# Looking to buy late 1990s convertible...opinions please



## mapsbmw (Jan 16, 2006)

Looking to buy a convertible this summer for less than $8k. This car will be my second car. I'll probably end up with something with more than 80k miles to stay in my price range. So far on the list I have:

Mid to late 1990s BMW 3-series
Early 2000s Audi TT
Mid to late 1990s BMW Z3
Mid to late 1990s SAAB 900 or 9-3

Can anyone offer any further suggestions? Is there one on my list that might be more reliable than the other? 

Thanks in advance!!


----------



## Andrew*Debbie (Jul 2, 2004)

From your list I'd likely go for the Z3. 

I'd stay away from a Saab 900. 

No personal experience with the Audi.


My two top choices for a reasonably priced summer roadster be Miata or a Z4. You won't find a Z4 on your budget though. I'm a big fan of the Z4 and used to own an NC Miata. MG TF and Caterham 7 are also on my list, but they aren't easily found in the US.


----------



## adeberti (Sep 23, 2005)

Z4 will be too much $$$

do you want 4 (if you can say that) or 2 seats?

maybe look at some domestic? Mustang?


----------



## Araq44 (Dec 16, 2008)

saab will kill you with problems, I know the A4 cab is a b*tch to have anything done to it because there is no room for engine work (do not know anyone that has had the TT). 

DO NOT LOOK AT THE VOLVO C70 - worst car ever made in convert.

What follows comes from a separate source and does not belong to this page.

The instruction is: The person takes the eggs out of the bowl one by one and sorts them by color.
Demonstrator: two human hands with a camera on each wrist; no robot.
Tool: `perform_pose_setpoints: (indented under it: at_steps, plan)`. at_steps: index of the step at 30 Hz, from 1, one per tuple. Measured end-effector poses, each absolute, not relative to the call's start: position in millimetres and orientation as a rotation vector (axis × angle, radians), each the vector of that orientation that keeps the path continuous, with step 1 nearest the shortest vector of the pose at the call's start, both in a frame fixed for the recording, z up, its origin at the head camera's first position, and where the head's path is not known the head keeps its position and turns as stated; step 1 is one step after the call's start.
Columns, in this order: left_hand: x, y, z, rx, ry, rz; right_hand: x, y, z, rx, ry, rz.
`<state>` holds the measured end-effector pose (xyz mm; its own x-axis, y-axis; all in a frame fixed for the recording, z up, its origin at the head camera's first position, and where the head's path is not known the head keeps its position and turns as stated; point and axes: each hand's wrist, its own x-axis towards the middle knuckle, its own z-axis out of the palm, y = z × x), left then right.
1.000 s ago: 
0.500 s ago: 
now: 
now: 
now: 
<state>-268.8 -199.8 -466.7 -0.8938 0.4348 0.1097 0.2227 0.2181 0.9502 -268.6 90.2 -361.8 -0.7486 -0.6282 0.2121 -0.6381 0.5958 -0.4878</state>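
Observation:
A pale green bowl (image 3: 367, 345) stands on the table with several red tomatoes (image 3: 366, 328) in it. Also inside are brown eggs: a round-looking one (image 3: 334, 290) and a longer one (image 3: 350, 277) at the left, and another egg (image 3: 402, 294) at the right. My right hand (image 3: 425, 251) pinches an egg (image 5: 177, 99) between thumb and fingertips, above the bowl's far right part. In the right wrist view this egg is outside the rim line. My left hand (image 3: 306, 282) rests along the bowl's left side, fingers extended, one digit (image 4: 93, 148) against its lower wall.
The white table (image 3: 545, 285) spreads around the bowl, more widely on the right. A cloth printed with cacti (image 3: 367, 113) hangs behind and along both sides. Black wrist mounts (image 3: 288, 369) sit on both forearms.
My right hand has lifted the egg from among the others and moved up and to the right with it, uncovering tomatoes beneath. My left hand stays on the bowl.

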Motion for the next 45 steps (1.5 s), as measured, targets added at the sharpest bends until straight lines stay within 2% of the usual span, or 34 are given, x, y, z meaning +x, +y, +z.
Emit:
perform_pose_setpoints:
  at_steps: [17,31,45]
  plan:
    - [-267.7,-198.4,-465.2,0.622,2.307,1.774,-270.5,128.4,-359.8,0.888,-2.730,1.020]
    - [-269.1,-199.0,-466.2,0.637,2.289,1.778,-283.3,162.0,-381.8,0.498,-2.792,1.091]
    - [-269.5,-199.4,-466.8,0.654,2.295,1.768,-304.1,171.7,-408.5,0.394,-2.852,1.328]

I love my e46 convert if you can go that high in price


----------



## mapsbmw (Jan 16, 2006)

Thanks for the advice everyone. BMW is on the top of my list. The number of seats does not matter much.


----------



## Andrew*Debbie (Jul 2, 2004)

mapsbmw said:


> BMW is on the top of my list. The number of seats does not matter much.


Z3 is the one then.

I still think you should give Mazda a look. $8000 should get you a 1999 or 2000 NB Miata with < 50,000 miles or a newer car with > 80,000 miles

Here are a couple I found in 2 minutes...

http://www.miata.net/cgi-bin/isc/cl...976a35&FirstPage=&LastPage=20&prevaction=show

http://www.miata.net/cgi-bin/isc/cl...976a35&FirstPage=&LastPage=20&prevaction=show

There are some more on eBay.


----------



## e30e (Feb 27, 2008)

Go z3, to me the e36 converts feel flimsy.


----------



## Andrew*Debbie (Jul 2, 2004)

Now you've got me looking.  We've bought 3 cars in the last 6 months. The last thing I need is another car. :angel:

Here are a few I've found on this side of the Atlantic.

http://www.pistonheads.co.uk/sales/1010766.htm

http://www.pistonheads.co.uk/sales/941383.htm

http://www.pistonheads.co.uk/sales/993502.htm


----------



## Burrogs (May 2, 2005)

What about an S2000? Surely they can be had for under $10K nowadays :dunno:


----------



## need4speed (May 26, 2006)

A Mustang or Mazda Miata are both great cars, for the type of car they are. I know both are a lot of fun.


----------



## Araq44 (Dec 16, 2008)

miata is a great car...easy to mod and runs forever.


----------